ASSIGNMENT - Would you transcribe the listing that follows, character for character, and omit its images?

------------------------

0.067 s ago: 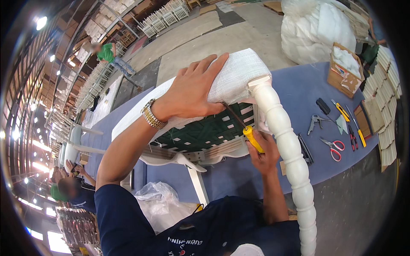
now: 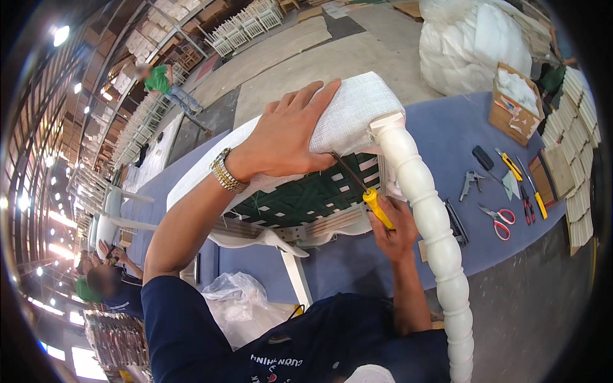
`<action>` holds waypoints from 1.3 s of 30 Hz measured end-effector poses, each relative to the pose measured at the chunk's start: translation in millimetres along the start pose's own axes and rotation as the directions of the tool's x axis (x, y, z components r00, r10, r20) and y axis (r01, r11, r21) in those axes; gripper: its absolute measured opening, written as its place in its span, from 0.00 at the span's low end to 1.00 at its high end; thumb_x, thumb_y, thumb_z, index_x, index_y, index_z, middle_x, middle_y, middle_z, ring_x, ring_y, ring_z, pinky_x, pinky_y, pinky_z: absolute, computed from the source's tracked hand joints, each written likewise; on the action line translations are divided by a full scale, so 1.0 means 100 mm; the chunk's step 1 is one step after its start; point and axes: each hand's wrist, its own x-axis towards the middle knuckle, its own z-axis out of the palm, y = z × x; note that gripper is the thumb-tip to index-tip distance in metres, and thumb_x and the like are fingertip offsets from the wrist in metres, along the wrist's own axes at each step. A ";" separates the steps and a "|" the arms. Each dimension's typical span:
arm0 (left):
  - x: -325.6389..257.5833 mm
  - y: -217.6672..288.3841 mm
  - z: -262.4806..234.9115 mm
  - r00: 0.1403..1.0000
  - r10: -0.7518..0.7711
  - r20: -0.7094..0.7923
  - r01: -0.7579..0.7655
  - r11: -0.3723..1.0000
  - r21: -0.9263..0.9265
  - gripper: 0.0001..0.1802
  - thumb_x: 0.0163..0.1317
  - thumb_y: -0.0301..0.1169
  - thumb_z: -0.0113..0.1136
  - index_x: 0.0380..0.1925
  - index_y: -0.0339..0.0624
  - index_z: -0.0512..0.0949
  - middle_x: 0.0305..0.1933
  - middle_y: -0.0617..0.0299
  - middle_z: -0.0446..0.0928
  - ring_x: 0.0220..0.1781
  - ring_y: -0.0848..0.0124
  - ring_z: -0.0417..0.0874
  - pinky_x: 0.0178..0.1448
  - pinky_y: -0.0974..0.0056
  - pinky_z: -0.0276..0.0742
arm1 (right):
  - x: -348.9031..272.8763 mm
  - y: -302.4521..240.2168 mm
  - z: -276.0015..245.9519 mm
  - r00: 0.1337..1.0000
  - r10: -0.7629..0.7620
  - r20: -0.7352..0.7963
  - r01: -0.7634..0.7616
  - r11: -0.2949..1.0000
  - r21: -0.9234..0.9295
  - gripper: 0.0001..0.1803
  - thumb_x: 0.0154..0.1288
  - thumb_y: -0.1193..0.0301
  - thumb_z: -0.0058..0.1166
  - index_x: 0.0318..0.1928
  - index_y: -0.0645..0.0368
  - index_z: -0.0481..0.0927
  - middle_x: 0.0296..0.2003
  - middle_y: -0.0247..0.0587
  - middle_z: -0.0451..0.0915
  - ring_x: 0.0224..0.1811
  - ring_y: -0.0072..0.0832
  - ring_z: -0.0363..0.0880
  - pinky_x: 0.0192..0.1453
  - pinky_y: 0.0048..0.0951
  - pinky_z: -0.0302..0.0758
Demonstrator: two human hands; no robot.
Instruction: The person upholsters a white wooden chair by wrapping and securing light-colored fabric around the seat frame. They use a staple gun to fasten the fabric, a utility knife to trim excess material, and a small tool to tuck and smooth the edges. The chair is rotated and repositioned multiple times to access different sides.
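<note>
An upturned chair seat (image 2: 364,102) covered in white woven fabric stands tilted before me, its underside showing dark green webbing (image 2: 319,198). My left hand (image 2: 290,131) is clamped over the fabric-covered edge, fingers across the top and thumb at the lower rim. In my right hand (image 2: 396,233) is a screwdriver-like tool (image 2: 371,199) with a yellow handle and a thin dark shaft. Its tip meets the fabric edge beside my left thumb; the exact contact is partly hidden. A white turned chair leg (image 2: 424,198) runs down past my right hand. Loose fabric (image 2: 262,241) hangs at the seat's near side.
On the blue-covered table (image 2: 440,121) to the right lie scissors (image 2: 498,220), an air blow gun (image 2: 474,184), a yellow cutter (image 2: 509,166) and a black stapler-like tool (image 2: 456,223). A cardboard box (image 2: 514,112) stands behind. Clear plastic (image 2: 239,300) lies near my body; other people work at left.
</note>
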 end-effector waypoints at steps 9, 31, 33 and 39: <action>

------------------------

RESPONSE -
0.067 s ago: 
now: 
`<action>` holds waypoints from 1.3 s of 30 Hz measured end-effector poses, each relative to the pose measured at the chunk's start: translation in millimetres along the start pose's own axes and rotation as the directions of the tool's x axis (x, y, z components r00, r10, r20) and y axis (r01, r11, r21) in those axes; gripper: its absolute measured opening, written as its place in its span, from 0.00 at the span's low end to 1.00 at its high end; thumb_x, thumb_y, thumb_z, index_x, index_y, index_z, middle_x, middle_y, middle_z, ring_x, ring_y, ring_z, pinky_x, pinky_y, pinky_z: absolute, computed from the source's tracked hand joints, each written likewise; on the action line translations are divided by a full scale, so 1.0 means 100 mm; the chunk's step 1 is one step after its start; point and axes: each hand's wrist, its own x-axis towards the middle knuckle, its own z-axis out of the palm, y = z × x; note that gripper is the thumb-tip to index-tip distance in metres, and thumb_x and the like are fingertip offsets from the wrist in metres, along the wrist's own axes at each step. A ";" separates the steps and a "|" the arms. Each dimension's typical span:
arm0 (left):
  - x: -325.6389..257.5833 mm
  - y: -217.6672..288.3841 mm
  - z: -262.4806..234.9115 mm
  - r00: 0.1403..1.0000
  - r10: -0.7518..0.7711
  - r20: -0.7094..0.7923
  - r01: -0.7579..0.7655
  - r11: -0.3723..1.0000
  - r21: -0.9263..0.9265
  - gripper: 0.0001..0.1802
  - thumb_x: 0.0163..0.1317
  - thumb_y: -0.0301..0.1169
  - thumb_z: -0.0113..0.1136
  - index_x: 0.0380..0.1925
  - index_y: -0.0339..0.0624
  - index_z: -0.0512..0.0949
  - middle_x: 0.0305..0.1933
  - middle_y: -0.0617..0.0299
  - middle_z: -0.0446..0.0928
  - ring_x: 0.0220..0.1781
  - ring_y: -0.0848..0.0124
  - ring_z: -0.0417..0.0874
  - pinky_x: 0.0178..0.1448
  - pinky_y: -0.0974..0.0056
  - pinky_z: -0.0276..0.0742
arm1 (right):
  - x: -348.9031..272.8763 mm
  - y: -302.4521..240.2168 mm
  - z: -276.0015..245.9519 mm
  - r00: 0.1337..1.0000
  - r10: -0.7629..0.7620
  - r20: -0.7352..0.7963
  - r01: -0.7634..0.7616
  - r11: -0.2949..1.0000
  - r21: -0.9234..0.9295
  - gripper: 0.0001..0.1803
  - thumb_x: 0.0154..0.1288
  - thumb_y: -0.1193..0.0301
  - thumb_z: -0.0058..0.1166
  - index_x: 0.0318..0.1928
  - index_y: -0.0645..0.0368
  - index_z: -0.0481..0.0927
  - middle_x: 0.0296..0.2003
  - middle_y: -0.0247..0.0587
  - middle_z: -0.0451..0.0915
  - ring_x: 0.0224..0.1811
  - ring_y: -0.0072..0.0832
  - ring_z: -0.0363..0.0880
  - pinky_x: 0.0192..0.1453
  - pinky_y: 0.0048..0.0951
  - pinky_z: -0.0302..0.0758
Demonstrator: two human hands; no robot.
Instruction: The person upholsters a white wooden chair by wrapping and securing light-colored fabric around the seat frame. They use a staple gun to fasten the fabric, a utility knife to trim excess material, and a small tool to tuck and smooth the edges. The chair is rotated and repositioned multiple times to access different sides.
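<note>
An upturned chair seat (image 2: 364,102) covered in white woven fabric stands tilted before me, its underside showing dark green webbing (image 2: 319,198). My left hand (image 2: 290,131) is clamped over the fabric-covered edge, fingers across the top and thumb at the lower rim. In my right hand (image 2: 396,233) is a screwdriver-like tool (image 2: 371,199) with a yellow handle and a thin dark shaft. Its tip meets the fabric edge beside my left thumb; the exact contact is partly hidden. A white turned chair leg (image 2: 424,198) runs down past my right hand. Loose fabric (image 2: 262,241) hangs at the seat's near side.
On the blue-covered table (image 2: 440,121) to the right lie scissors (image 2: 498,220), an air blow gun (image 2: 474,184), a yellow cutter (image 2: 509,166) and a black stapler-like tool (image 2: 456,223). A cardboard box (image 2: 514,112) stands behind. Clear plastic (image 2: 239,300) lies near my body; other people work at left.
</note>
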 end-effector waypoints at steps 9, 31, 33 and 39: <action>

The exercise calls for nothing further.